The scammer first elicited a sense of urgency in Ruth by manipulating her through the loss aversion bias – her money was under threat and she felt she had to act quickly. Then they reassured Ruth by creating a credible and trusted bank staff persona (asking security questions; listing her recent purchases), and seemingly being kind (telling her it would be okay, her money would be safe). By satisfying her rational mind by mimicking bank staff, and overwhelming Ruth’s emotional mind – through urgency and calming reassurance – Ruth quickly trusted this man, believed he was from the bank, and so transferred her money into a ‘safe account’.
Only when she went into the bank on Monday and there was no appointment, did she realise it was a scam.
The case studies in our research consistently show that by manufacturing a sense of urgency, a scammer can invoke loss aversion or scarcity bias, overwhelming rational judgement and compel a victim to make a payment. Combined with tactics that build trust and credibility, as seen in chapter 2, urgency can reduce the victim’s ability to question what they are being told and can mean they are more likely to send money to a scammer.
Scammers coach and manipulate a victim through the payment
Banks have invested heavily in systems to try to protect people from being scammed at the point of payment, and have terms and conditions with customers that allow payments to be delayed if there is a reasonable suspicion of fraud. Sadly, however, our research demonstrates that scammers can manipulate their victims in ways that reduce the efficacy of these systems.
In some of our case studies, successful scammers understood and anticipated the potential obstacles they may face to securing payment. These included external barriers, internal doubts from the victim, and the influence of third parties (see chapter 2).

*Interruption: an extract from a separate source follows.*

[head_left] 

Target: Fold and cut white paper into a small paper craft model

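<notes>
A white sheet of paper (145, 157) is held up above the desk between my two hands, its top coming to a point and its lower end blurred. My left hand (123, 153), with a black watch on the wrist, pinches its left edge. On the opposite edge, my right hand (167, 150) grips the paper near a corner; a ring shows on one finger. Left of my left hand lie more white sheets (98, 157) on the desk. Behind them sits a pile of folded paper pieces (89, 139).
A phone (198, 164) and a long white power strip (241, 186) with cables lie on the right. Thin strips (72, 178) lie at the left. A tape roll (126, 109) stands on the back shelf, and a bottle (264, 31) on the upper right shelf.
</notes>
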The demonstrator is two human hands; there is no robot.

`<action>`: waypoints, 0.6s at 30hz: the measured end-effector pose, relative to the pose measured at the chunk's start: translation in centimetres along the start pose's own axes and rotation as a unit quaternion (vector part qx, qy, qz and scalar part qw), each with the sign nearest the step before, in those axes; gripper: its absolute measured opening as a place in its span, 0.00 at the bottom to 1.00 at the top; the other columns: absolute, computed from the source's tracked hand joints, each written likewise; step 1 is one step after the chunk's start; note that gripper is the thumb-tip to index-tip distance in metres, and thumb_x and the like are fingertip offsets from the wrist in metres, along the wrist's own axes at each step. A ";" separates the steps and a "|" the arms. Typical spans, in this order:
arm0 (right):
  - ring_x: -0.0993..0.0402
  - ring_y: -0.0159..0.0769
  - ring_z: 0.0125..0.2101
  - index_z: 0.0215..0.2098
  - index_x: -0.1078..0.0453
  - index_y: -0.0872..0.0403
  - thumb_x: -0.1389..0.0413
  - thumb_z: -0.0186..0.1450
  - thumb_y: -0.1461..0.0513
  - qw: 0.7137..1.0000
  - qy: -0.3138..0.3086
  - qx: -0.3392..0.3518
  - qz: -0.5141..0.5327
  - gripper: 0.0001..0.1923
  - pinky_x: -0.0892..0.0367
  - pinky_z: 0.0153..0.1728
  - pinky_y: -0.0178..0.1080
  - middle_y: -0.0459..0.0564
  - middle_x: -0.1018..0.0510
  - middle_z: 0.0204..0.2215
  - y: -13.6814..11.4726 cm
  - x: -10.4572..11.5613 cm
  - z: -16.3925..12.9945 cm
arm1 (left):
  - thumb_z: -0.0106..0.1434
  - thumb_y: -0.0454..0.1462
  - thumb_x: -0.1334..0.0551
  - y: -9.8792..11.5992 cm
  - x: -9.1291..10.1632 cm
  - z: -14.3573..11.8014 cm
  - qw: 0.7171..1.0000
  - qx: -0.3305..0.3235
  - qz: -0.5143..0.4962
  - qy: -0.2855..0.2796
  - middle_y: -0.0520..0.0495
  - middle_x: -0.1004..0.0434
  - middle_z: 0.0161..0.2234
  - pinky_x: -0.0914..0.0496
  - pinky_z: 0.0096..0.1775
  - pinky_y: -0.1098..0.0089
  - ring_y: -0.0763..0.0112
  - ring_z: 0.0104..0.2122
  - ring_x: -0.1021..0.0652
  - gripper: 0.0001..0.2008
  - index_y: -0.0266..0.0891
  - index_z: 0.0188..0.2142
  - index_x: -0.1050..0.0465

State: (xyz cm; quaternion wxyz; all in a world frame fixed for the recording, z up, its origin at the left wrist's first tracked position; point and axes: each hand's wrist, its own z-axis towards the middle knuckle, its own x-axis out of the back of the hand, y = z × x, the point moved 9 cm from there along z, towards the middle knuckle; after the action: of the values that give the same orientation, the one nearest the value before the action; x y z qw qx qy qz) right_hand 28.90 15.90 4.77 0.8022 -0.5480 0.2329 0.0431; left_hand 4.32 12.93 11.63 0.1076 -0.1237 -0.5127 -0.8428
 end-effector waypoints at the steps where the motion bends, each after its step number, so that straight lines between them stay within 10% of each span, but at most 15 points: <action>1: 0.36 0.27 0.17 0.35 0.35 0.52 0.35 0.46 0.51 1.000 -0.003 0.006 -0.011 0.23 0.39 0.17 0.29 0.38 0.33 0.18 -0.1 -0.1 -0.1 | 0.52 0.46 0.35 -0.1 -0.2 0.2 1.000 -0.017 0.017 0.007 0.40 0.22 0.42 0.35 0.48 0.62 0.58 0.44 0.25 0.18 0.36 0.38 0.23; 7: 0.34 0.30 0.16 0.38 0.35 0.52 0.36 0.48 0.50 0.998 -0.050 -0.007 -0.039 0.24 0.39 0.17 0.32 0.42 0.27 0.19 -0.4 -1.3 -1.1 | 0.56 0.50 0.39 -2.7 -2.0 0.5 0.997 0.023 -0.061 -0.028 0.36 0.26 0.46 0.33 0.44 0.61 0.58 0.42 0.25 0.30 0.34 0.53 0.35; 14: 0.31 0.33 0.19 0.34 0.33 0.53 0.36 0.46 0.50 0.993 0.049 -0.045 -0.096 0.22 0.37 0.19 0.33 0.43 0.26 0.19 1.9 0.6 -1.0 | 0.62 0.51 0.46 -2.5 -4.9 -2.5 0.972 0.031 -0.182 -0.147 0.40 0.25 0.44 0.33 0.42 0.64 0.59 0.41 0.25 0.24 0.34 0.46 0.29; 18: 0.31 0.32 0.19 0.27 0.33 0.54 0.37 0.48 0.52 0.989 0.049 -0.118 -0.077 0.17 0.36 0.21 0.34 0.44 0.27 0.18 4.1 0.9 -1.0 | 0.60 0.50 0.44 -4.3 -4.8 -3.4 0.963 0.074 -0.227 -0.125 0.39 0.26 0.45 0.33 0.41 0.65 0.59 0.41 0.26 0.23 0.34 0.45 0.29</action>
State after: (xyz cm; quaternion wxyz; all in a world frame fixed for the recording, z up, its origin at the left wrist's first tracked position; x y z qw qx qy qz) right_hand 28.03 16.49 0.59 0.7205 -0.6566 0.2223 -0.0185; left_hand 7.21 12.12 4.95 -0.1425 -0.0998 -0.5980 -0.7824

We saw evidence of scammers successfully coaching victims to bypass bank’s anti-fraud measures, while maintaining their trusted personas and the integrity of their victim’s beliefs. Aliyah’s scammer, who was convincingly mimicking her bank, telling her that someone was trying to hack her account and she needed to move her money to keep it safe, encouraged Aliyah to pay in instalments. This allowed the scammer to bypass Aliyah’s bank’s transfer limits. But in the way the scammer’s described this, he also twisted the scenario to further ingrain his position as the bank in Aliyah’s mind.
“He told me it’s better to transfer in instalments so the hacker doesn’t know I’m withdrawing the money … When I was paying him, he said there’ll be a warning but he’d take it off for the next instalment. But that’s just what happens the next time you pay the same person repeatedly. So he fooled me, making it seem as if he has control of my bank account.”
- Aliyah, 19. Impersonation scam. Lost £1,000. Partially reimbursed
Ruth’s scammer was also well versed in how her banking worked, guiding her through the payment process, including through the fraud warning.
“He’d say: ‘OK, this is going to come up now you need to press yes, then another screen will come up.’
“So I do that and he goes: ‘Does this come up? Yeah. OK. Right. Next one.’
“So we went through a number of screens and he always knew which was going to come up and he told me what I had to do for each one.”
“When the warning came up asking if I was sure I wanted to send the money, he talked me through it, he said something like: ‘so this warning is going to come up now. We need to override that. So you need to do these things.’"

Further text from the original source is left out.